Combating anger | Page 2 | Sunday Observer

Combating anger

12 June, 2022

Hannah Devlin, a research essayist remarked, “Men are, on average, more outwardly aggressive than women and so it might be assumed that they are also angrier”.

However, you may understand that it is not the case. A considerable research conducted on the matter of losing temper have often found that women feel anger as intensely and as often as men.

Compared with women, men who lose temper are more likely to show their aggression. Simultaneously, it should also be noted that women may also get into frequent rage.

Based on a study conducted by some scientists attached to Southwest Missouri State University which interviewed about 200 men and women, it was revealed that women were as angry and acted on their rage as often as men.

The essayist Devlin outlined, “The main difference they identified was that men felt less effective when forced to contain their anger, while women seemed better able to control immediate impulsive responses to anger”.

‘Flash of fire’

“It has also been suggested that the gender differences of this particular calibre are rooted in underlying differences in brain biology. Devlin briefed “Anger is the flash of fire that sparks in your brain when you feel you have been short-changed,” he said.

Anger could also be considered as one of the most primitive emotions that people may experience.

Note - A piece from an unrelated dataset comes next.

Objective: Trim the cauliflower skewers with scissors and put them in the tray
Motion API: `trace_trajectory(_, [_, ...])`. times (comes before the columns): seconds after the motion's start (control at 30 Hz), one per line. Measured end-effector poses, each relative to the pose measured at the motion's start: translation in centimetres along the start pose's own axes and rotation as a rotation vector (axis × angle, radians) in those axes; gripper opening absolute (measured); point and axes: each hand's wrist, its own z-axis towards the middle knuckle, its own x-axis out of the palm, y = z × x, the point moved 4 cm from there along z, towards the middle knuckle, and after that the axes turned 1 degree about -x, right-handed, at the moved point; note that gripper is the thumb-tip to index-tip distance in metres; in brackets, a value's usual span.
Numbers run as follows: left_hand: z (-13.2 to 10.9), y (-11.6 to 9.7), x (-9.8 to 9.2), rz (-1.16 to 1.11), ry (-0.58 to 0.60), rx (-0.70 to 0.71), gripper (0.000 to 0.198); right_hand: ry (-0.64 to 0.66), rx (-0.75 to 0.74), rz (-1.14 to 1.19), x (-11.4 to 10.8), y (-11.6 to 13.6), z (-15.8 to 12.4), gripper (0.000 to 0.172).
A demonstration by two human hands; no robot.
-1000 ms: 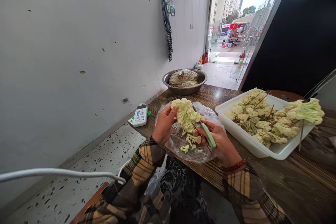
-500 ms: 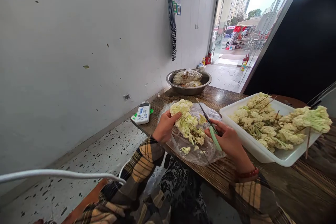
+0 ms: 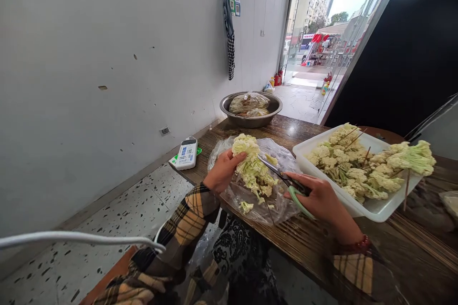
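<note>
here, left hand (image 3: pixel 222 170) gripping cauliflower (image 3: pixel 251 164); right hand (image 3: pixel 318 198) holding scissors (image 3: pixel 274 167); white tray (image 3: pixel 388 208) heaped with florets (image 3: pixel 343 155); metal basin (image 3: pixel 250 122) holding bags (image 3: pixel 249 102)

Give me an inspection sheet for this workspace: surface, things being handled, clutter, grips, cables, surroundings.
Surface: dark wooden table, partly covered by clear plastic.
Things handled: cauliflower piece; scissors with green handles, blades beside it, contact unclear.
Clutter: loose florets on the plastic; white tray of cauliflower and thin sticks; metal bowl holding bagged items; white box at the table's edge.
Left grip: left hand holds the cauliflower piece.
Right grip: right hand holds the scissors.
Cables: white cable at lower left, reaching the left sleeve; ends not seen.
Surroundings: marked wall, hanging cloth, red extinguishers near a glass doorway.
</note>
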Motion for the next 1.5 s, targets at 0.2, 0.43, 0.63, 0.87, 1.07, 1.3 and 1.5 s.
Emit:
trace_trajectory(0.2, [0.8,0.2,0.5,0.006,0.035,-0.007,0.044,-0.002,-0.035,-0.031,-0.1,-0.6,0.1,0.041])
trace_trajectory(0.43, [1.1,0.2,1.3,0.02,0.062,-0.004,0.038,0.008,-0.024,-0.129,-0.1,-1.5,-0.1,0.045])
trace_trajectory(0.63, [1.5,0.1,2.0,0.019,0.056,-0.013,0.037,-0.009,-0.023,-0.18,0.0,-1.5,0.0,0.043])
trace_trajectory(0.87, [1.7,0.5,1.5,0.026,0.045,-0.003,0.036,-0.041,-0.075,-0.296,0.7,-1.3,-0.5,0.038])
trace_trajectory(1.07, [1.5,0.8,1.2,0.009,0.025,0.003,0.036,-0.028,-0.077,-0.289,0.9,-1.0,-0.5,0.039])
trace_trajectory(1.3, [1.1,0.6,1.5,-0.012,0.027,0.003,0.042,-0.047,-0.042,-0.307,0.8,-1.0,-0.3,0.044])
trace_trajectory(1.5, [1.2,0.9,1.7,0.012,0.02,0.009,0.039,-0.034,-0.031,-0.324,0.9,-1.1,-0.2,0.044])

The outburst of anger may cause harm not only to you but also to the people around you. As anger intensifies, the body tends to get very excited. You can notice that your heart rate, breathing speed, blood pressure, and body temperature increase as and when you lose your temper.

Combating anger is a matter of major concern in every religion and they preach their own strategies that can help their devotees to calm down anger. Anger management exercises are popular around the world that help the people disturbed with anger to combat its negative repercussions. The way in which we are used to process the feelings associated with anger also could contribute to our mental wellbeing. According to Luca Passamonti, a consultant neurologist and researcher at Cambridge University, in some people, high levels of inhibition, which is an unusually active frontal cortex, are able to prevent the expression of anger but result in people feeling depressed.

Part of our instinct

Devlin stated, “Scientists believe that the capacity for anger has been hardwired into the brain over millions of years of evolution. It forms part of our instinct to fight off threats, to compete for resources, and to enforce social norms. Anger is rooted in the brain’s reward circuit. We are constantly - often subconsciously - weighing up what we expect to happen in any situation”.

You need to pay attention to your body as you feel that you have lost your temper. You should also learn the anger warning signs of your body. The next time that you feel these warning signs, you have to make sure that at least you either try to step away from the relevant situation or use a relaxation technique.

A person with constant anger may even end up with violence. Recent research that dealt with uncovering how exposure to violence changes people’s cognitive processes has found that those who have had traumatised violent childhoods were able to discriminate between “good” and “bad” strangers in an experiment. Citing a comment made by a researcher, Devlin noted, “But they were less likely to trust people, even if they had behaved generously.”